**Task description:**
A verbatim transcript of the data below is required, images omitted.

**Available data:**
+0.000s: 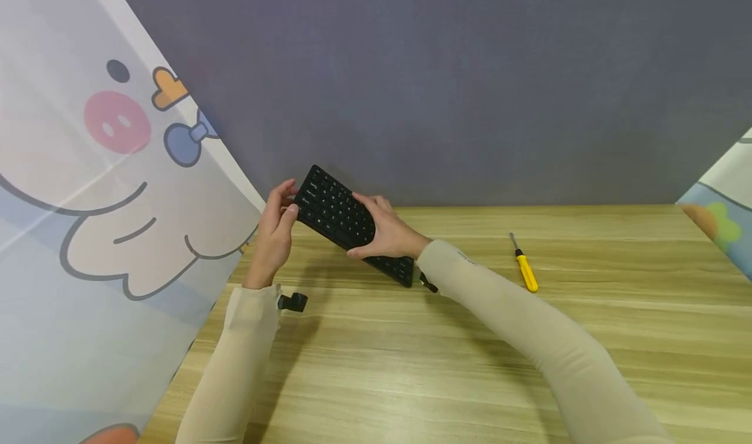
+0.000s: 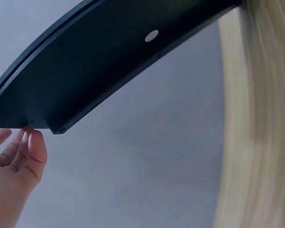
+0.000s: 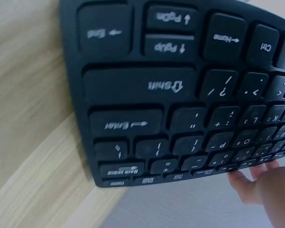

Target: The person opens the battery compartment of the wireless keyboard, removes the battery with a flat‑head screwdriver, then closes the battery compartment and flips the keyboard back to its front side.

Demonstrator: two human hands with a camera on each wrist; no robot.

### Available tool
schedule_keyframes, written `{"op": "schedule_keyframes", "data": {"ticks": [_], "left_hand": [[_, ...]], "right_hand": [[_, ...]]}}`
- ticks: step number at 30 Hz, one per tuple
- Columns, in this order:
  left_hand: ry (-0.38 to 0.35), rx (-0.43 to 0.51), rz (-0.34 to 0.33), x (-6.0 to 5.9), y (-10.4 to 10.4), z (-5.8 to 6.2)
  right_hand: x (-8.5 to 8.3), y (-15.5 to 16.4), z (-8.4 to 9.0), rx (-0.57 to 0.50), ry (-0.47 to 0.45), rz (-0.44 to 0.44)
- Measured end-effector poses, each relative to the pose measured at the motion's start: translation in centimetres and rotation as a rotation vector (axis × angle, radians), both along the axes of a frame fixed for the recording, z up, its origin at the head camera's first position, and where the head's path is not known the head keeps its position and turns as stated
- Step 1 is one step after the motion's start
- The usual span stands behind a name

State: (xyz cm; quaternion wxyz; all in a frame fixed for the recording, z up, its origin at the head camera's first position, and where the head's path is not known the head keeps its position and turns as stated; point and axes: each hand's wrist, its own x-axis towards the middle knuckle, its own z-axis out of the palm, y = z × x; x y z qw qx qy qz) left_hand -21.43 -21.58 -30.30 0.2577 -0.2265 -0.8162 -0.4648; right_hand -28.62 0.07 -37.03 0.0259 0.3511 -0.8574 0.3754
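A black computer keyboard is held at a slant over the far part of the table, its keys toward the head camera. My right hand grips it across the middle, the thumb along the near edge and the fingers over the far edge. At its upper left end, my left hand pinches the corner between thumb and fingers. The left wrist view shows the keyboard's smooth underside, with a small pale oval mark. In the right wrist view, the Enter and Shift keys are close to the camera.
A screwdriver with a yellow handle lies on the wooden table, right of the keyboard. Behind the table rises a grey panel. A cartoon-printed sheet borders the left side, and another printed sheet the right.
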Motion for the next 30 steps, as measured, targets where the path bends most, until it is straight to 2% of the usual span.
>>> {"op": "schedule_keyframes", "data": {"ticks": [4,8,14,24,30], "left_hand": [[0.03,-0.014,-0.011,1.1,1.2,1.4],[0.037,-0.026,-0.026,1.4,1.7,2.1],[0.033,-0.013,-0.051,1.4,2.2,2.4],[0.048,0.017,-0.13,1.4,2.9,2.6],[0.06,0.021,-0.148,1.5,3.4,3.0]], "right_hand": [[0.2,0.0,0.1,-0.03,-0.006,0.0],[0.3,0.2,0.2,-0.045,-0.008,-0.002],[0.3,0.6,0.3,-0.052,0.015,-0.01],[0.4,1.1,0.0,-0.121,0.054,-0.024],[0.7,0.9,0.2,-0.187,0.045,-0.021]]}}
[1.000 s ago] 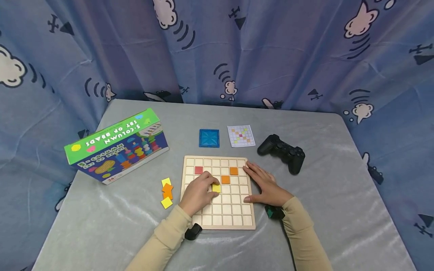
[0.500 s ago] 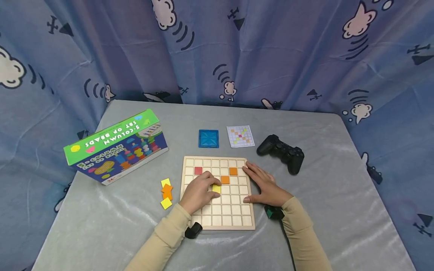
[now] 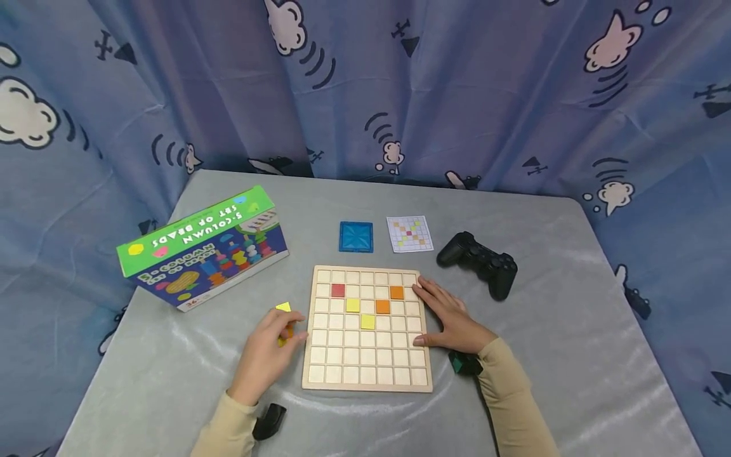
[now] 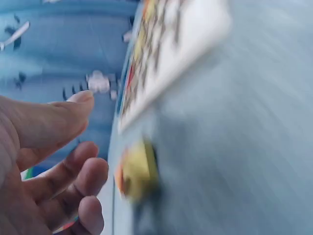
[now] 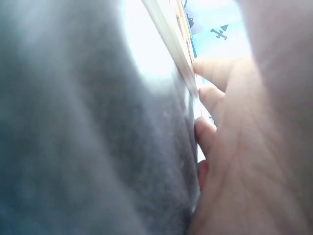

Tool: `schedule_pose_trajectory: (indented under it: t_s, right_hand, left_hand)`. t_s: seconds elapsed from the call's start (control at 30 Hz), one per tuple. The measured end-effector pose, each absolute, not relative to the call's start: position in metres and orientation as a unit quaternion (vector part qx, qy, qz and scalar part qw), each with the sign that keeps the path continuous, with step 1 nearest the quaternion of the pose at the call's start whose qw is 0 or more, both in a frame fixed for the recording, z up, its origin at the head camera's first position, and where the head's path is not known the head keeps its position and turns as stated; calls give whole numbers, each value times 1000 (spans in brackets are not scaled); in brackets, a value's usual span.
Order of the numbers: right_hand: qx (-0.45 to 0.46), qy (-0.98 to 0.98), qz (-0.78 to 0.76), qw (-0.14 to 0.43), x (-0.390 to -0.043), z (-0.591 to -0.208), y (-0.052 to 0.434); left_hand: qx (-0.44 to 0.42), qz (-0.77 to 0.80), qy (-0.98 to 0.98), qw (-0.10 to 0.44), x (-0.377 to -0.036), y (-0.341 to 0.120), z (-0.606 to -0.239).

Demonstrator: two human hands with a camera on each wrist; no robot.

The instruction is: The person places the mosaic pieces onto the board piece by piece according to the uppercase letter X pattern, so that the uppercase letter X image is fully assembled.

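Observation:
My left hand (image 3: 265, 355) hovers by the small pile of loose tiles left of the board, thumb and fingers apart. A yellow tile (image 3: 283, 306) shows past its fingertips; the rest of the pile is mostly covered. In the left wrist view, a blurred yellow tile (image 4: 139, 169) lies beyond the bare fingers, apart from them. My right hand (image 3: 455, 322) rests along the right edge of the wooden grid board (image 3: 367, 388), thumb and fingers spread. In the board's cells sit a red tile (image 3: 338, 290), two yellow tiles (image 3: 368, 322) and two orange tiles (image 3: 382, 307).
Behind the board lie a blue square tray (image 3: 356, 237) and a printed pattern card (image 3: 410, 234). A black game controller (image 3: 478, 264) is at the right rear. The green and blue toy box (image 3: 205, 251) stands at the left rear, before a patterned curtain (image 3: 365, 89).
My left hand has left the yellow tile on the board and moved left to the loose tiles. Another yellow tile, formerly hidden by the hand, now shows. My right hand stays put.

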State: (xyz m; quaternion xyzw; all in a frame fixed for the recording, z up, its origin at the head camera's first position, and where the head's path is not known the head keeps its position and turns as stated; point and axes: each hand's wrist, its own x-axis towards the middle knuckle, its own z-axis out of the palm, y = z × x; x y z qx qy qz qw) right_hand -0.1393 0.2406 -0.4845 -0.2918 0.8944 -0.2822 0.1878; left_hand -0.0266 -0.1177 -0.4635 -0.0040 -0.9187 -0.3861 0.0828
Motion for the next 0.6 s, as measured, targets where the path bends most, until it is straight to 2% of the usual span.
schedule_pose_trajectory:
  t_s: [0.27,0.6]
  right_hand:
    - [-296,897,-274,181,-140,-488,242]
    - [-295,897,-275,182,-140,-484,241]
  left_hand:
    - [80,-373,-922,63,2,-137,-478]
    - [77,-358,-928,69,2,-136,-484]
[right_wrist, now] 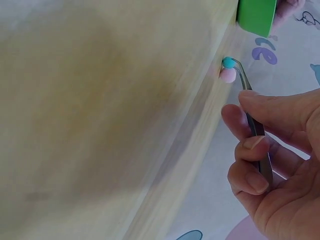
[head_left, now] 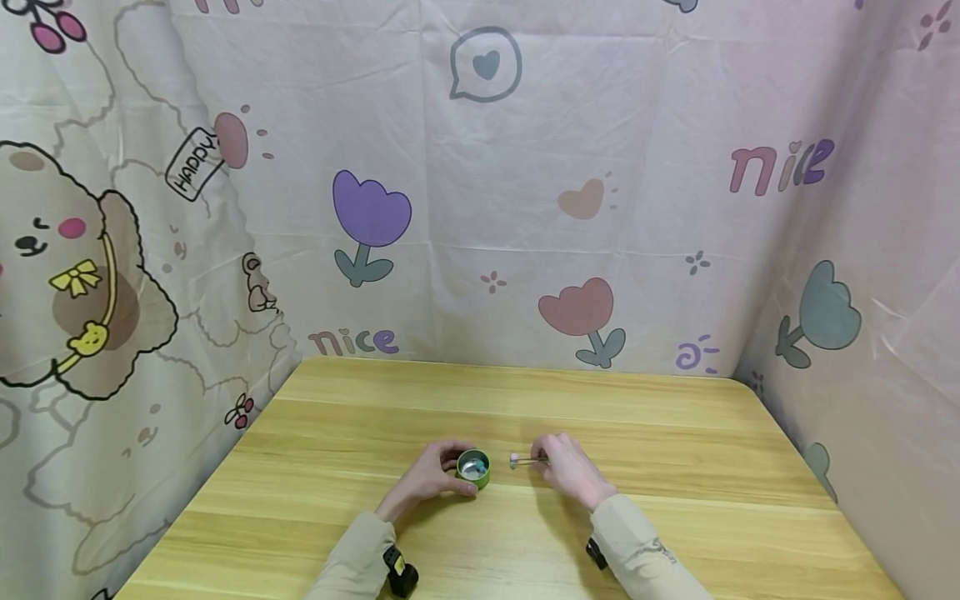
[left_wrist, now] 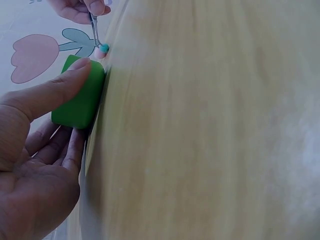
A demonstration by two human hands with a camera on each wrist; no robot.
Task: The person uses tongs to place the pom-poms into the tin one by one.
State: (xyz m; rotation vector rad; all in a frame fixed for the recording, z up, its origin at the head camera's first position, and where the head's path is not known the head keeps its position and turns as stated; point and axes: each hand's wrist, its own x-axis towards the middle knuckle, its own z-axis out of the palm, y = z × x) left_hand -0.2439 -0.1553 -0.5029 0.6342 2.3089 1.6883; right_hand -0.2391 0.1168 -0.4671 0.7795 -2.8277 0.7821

**Task result:**
+0.000s: 
+0.000s: 
+0.000s: 

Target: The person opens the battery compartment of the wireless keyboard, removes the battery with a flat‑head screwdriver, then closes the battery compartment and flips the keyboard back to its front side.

Demonstrator: two human hands with a camera on each wrist; no robot.

### Available tool
schedule_keyframes, written `{"op": "schedule_keyframes", "data": {"ticks": [_], "left_hand": [[_, ...]], "right_hand": [[_, ...]]}}`
- ticks: step number at 30 Hz, one per tuple
- Columns, in this order:
  left_hand: ry (-0.38 to 0.35), rx (-0.43 to 0.51), rz (-0.34 to 0.33), x (-6.0 to 5.9), y (-10.4 to 10.4), z (-5.8 to 6.2)
  right_hand: x (-8.5 to 8.3), y (-15.5 to 16.4), z (-8.4 to 9.0), rx (-0.57 to 0.50), ry (-0.47 to 0.45), rz (-0.44 to 0.44)
- Measured end-effector poses, each relative to the pose measured at the motion's start: translation in centimetres and rotation as a rotation vector (axis × angle, radians), both along the axes of a frame fixed for the recording, z up, its origin at the head camera's first position, and where the head's path is not known the head keeps its position and turns as stated
- Step 1 is one step after the motion's start
- The usual span stands behind a name

State: (xyz cm; quaternion wxyz; all in a frame fixed for the recording, z up, its origin at the head camera's first position, and where the head's path is not known the head keeps its position and turns as stated; point and axes: each hand's wrist, its own x-axis towards the middle knuckle, its own z-axis out of the palm, y = z × x; x y z qw qx qy qz) left_hand -21.43 -21.58 -30.30 0.2577 -0.2265 -0.8162 -0.4648; right_hand -28.62 0.07 -37.03 0.0259 0.3511 -0.8574 0.3754
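A black computer keyboard is held at a slant over the far part of the table, its keys toward the head camera. My right hand grips it across the middle, the thumb along the near edge and the fingers over the far edge. At its upper left end, my left hand pinches the corner between thumb and fingers. The left wrist view shows the keyboard's smooth underside, with a small pale oval mark. In the right wrist view, the Enter and Shift keys are close to the camera.
A screwdriver with a yellow handle lies on the wooden table, right of the keyboard. Behind the table rises a grey panel. A cartoon-printed sheet borders the left side, and another printed sheet the right.
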Motion for the next 30 steps, as measured, targets where the path bends most, until it is straight to 2% of the usual span.
>>> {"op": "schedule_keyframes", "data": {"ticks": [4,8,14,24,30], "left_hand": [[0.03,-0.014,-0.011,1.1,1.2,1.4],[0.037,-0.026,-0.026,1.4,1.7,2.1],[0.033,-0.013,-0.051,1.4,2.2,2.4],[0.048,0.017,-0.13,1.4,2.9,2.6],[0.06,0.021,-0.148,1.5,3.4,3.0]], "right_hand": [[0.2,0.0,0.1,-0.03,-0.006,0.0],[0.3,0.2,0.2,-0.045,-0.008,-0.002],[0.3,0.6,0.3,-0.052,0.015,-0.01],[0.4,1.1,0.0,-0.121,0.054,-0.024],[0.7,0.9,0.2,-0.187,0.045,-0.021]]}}
[1.000 s ago] 
[0.500 s ago] 
[now] 
[now] 
[now] 

Tool: `schedule_pose_trajectory: (indented under it: t_s, right_hand, left_hand)`. t_s: seconds elapsed from the call's start (control at 30 Hz), one per tuple. The measured end-effector pose, each absolute, not relative to the call's start: position in metres and orientation as a unit quaternion (vector part qx, qy, qz and scalar part qw), each with the sign that keeps the path continuous, with step 1 nearest the quaternion of the pose at the call's start whose qw is 0 or more, both in a frame fixed for the recording, z up, its origin at the head camera's first position, and where the head's path is not known the head keeps its position and turns as stated; calls give whole numbers, each value times 1000 (spans in brackets are not scaled); in brackets, a value's usual span.
Order of the numbers: right_hand: qx (-0.45 to 0.46), qy (-0.98 to 0.98), qz (-0.78 to 0.76), qw (-0.14 to 0.43), x (-0.390 to -0.043), z (-0.591 to -0.208), y (-0.052 to 0.434); left_hand: qx (-0.44 to 0.42), qz (-0.77 to 0.80), qy (-0.98 to 0.98), qw (-0.10 to 0.44), x (-0.377 to -0.036), y (-0.341 to 0.120), z (-0.606 to -0.239).

Demonstrator: two human hands with a camera on each wrist; no robot.

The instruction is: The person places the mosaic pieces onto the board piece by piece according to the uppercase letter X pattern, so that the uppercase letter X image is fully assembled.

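Observation:
My left hand (image 3: 265, 355) hovers by the small pile of loose tiles left of the board, thumb and fingers apart. A yellow tile (image 3: 283, 306) shows past its fingertips; the rest of the pile is mostly covered. In the left wrist view, a blurred yellow tile (image 4: 139, 169) lies beyond the bare fingers, apart from them. My right hand (image 3: 455, 322) rests along the right edge of the wooden grid board (image 3: 367, 388), thumb and fingers spread. In the board's cells sit a red tile (image 3: 338, 290), two yellow tiles (image 3: 368, 322) and two orange tiles (image 3: 382, 307).
Behind the board lie a blue square tray (image 3: 356, 237) and a printed pattern card (image 3: 410, 234). A black game controller (image 3: 478, 264) is at the right rear. The green and blue toy box (image 3: 205, 251) stands at the left rear, before a patterned curtain (image 3: 365, 89).
My left hand has left the yellow tile on the board and moved left to the loose tiles. Another yellow tile, formerly hidden by the hand, now shows. My right hand stays put.
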
State: (xyz m; quaternion xyzw; all in a frame fixed for the recording, z up, its origin at the head camera's first position, and where the head's path is not known the head keeps its position and turns as stated; point and axes: each hand's wrist, its own x-axis towards the middle knuckle, its own z-axis out of the palm, y = z × x; x y z qx qy qz qw) right_hand -0.1393 0.2406 -0.4845 -0.2918 0.8944 -0.2822 0.1878; left_hand -0.0266 -0.1177 -0.4635 -0.0040 -0.9187 -0.3861 0.0828
Motion for the next 0.6 s, as measured, targets where the path bends most, until it is straight to 2% of the usual span.
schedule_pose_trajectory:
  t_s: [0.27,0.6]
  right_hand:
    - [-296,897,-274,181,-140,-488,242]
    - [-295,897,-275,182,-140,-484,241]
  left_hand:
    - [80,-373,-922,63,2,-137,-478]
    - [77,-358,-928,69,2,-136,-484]
[right_wrist, now] 
[head_left, now] 
[left_wrist, now] 
A demonstration by two human hands with a camera on each wrist; no robot.
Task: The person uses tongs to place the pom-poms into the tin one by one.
State: (xyz m; rotation vector rad; all in a frame fixed for the recording, z up, its origin at the head camera's first position, and where the head's path is not known the head keeps its position and turns as stated; point and axes: each hand's wrist, its own x-axis towards the middle knuckle, its own z-axis out of the palm, y = z × x) left_hand -0.2439 -0.1553 -0.5029 0.6342 2.3089 1.6883; right_hand -0.2391 0.1168 -0.4671 0.7795 -2.8277 0.7821

Nothing remains to be added to the output.